Smugglers Run, 24 hour Endurance Race, Swanage, Dorset - 31st August 2013
The Brutal Extreme Triathlon, Llanberis, Snowdon - 21st September 2013

Monday, 1 October 2012

London to Paris Poem

One of the Clients on our London to Paris Charity Challenge in aid of Child Bereavement wrote this poem for us. We felt it worth sharing!

Early in 2012

Lou & Paul began to delve 

To friends who like a challenge

A cycle ride from London to Paris

Was scheduled for September 14th

Training got going in early March

A heavy night before you were left rather parched!

Wednesday night we trained 20 miles

Back to the pub with plenty of smiles

Road bikes & Lycra were purchased in mass

The task ahead we'll have a sore 


Crystal place was our starting point

Eager to start forget the joints

The charity Child Bereavement is such a worthy cause

Fran unfortunately wrapped her knee in gauze 

After 60 miles we reached Newhaven, some of the girls wished they had shaven.

When we reached the ferry it was heavy going

All were tired it sure was showing

We got to bed at half past four

B4 u knew it, it was time to do more!

2nd day,  a 50 mile cruise

My god we felt the bruise....

We ate more food & time for sleep 

Bloody fire alarm what a beep

Early start before the dawn

So cold we longed to be warm

We pedalled on throughout the day

Our destination was just past 

St Germais

One mile to go

2 by 2

We past Eiffel tower what a view

Into the last straight with all a sore Haris

We had finally made it from London to Paris

Monday, 20 August 2012

Where Has the Summer Gone?

Summer!
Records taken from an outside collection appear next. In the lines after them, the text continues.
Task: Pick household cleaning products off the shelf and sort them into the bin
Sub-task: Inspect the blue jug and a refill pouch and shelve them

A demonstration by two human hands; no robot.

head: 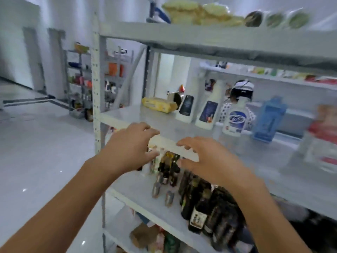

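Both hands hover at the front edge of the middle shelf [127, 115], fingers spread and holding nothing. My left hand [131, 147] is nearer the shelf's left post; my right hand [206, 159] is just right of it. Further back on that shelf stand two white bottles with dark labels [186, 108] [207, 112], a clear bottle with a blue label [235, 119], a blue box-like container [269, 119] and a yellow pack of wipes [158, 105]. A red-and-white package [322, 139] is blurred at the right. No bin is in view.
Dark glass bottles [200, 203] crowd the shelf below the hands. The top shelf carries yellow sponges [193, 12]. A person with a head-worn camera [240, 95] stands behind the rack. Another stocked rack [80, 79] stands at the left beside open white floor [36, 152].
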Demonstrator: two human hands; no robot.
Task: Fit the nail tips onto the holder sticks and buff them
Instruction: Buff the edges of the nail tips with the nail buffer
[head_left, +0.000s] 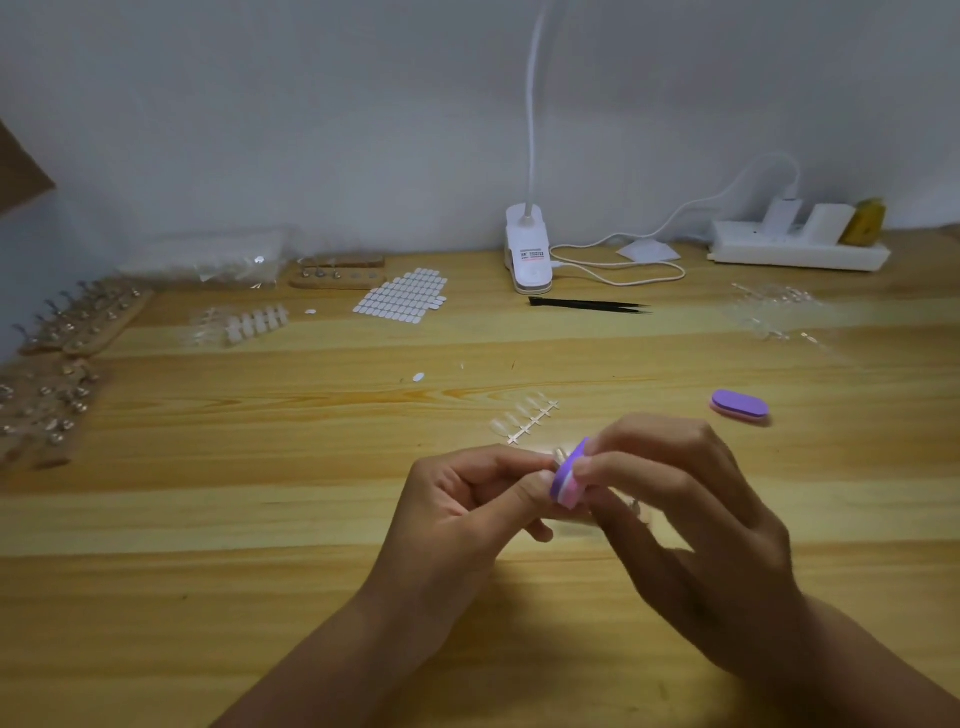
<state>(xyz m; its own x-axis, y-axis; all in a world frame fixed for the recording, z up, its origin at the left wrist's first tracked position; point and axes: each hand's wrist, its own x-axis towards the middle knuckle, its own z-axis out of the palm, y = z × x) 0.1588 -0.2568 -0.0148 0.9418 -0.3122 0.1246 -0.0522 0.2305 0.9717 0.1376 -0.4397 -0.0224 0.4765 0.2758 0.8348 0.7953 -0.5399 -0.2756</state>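
Observation:
My right hand (691, 525) pinches a small purple and pink buffer block (567, 479) above the wooden table (260, 519). My left hand (467, 501) pinches a clear nail tip (559, 456), mostly hidden, right against the buffer's purple face. A strip of clear nail tips (524, 418) lies just beyond my hands. A second purple buffer (740, 406) rests to the right. Wooden holder bases with sticks (83, 322) line the far left edge.
A sheet of white adhesive tabs (402, 296), black tweezers (589, 305), a white clip lamp (529, 249) with its cable and a power strip (800, 248) stand at the back. Clear bags (208, 260) and more nail strips (244, 322) lie back left, clear tip sprues (776, 312) back right.

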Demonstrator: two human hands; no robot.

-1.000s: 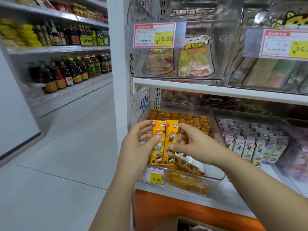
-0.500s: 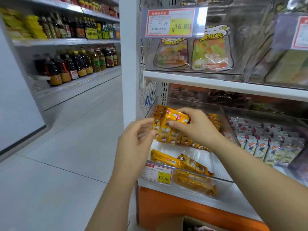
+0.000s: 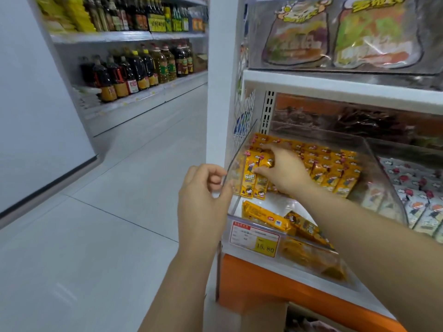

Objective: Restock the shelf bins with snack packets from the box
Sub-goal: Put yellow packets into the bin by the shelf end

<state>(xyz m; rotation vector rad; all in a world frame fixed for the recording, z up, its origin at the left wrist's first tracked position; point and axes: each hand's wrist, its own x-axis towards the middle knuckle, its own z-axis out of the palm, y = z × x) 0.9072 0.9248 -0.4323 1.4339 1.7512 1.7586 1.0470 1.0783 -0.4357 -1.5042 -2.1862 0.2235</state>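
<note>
I see a shop aisle from a head-worn camera that looks down at two bare arms reaching towards a snack shelf on the right.

The right hand [image 3: 285,171] is inside a clear plastic bin [image 3: 311,257] on the lower shelf. Its fingers are curled over the top of two yellow snack packets [image 3: 254,179] and its thumb presses on their fronts. It holds them upright, side by side, at the bin's left end, just inside the clear side wall. Behind and to the right of them, rows of matching yellow packets [image 3: 335,168] stand packed together across the back of the bin. A few loose packets [image 3: 263,213] lie flat on the bin floor near the front.

The left hand [image 3: 203,195] is outside the bin, at the front edge of that side wall, with its fingers curled and its thumb close to them. I cannot tell whether it pinches the wall or only hovers beside it.

A red, white and yellow price tag [image 3: 255,238] on the bin's front reads 15.80. The neighbouring bin [image 3: 393,188] to the right holds pale packets with cartoon figures. Above, a white shelf board [image 3: 335,85] carries a bin of large printed bags [image 3: 299,37]. An orange panel [image 3: 263,283] runs below the lower shelf. Across the pale tiled floor [image 3: 107,212], another shelf unit holds dark and golden bottles [image 3: 134,68].
</note>
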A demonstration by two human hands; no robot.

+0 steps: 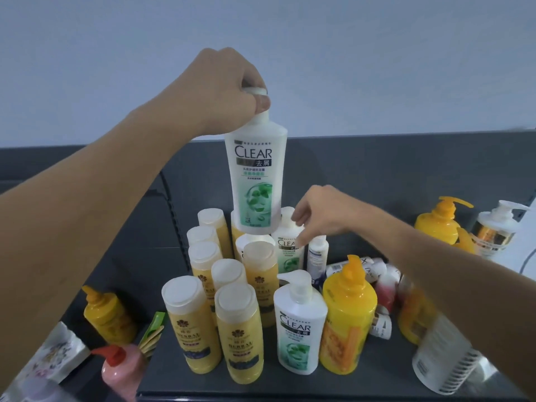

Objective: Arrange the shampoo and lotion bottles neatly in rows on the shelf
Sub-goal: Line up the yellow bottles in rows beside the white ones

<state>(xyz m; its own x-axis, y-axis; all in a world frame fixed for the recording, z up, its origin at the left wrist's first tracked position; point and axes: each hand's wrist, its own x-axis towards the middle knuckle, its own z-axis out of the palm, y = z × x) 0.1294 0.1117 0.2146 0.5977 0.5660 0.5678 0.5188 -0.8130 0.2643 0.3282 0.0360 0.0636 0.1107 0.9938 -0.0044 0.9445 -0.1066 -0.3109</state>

What Summer? I hear you cry! Well, here at Expedition Wise we've been too busy to really notice it, and so it has been quite a while since our last blog.

Our Boss and grand explorer Brian has scaled Mt Elbrus once more and has managed to fit in a quick trip trekking across Iceland and leading a group up Kilimanjaro (for the 16th!) time over the summer months.

Tom has done several 3 Peaks amongst other things and as I type, is pitting himself against all the elements that Stirling has to offer, as he takes part in the Adidas Terrex 5 Day challenge, involving moving himself and his team across 600km of Scottish land, by foot, canoe and mountain bike! Not for the fainthearted and we eagerly watch the website for updates of his progress.

I took part in my first charity challenge with Expedition Wise, acting as Rear Cyclist for a JDRF (Junior Diabetes Research Foundation) on a London to Paris cycle. This was great fun and quite humbling talking to some of the participants about their experiences of living with Diabetes.

The London to Paris cycle challenge took place back in June and is fading in the memory now, but bits that lodged in the mind are:-

·       The rain was horrendous on the English part of the journey – but somehow my little group and I managed to avoid it every time – we even managed to avoid the hailstones. Yes, that’s right. Hailstones in June. And why not?

·       The uphill into Portsmouth. No-one warned me about that, did they? Excruciating at the end of the day and endless. Somehow, I didn’t expect an uphill to the coast....

·       I’m not so good in the dark and so the ferry room was a bit of a shock.... pitch black! Still, they played a gentle melody in the morning to wake us all up at silly o’clock!

·       It’s true what they say about road surfaces on the Continent – as smooth as silk in most places and a joy to ride on.

·       Chocolate box houses. Everywhere.

·       Cycling through Paris is such a contrast to the countryside. We were cycling on a Sunday and to say rural France had taken the day off would really be something of an understatement! And then the hustle and bustle of Paris. Pure madness and a case study in organised chaos!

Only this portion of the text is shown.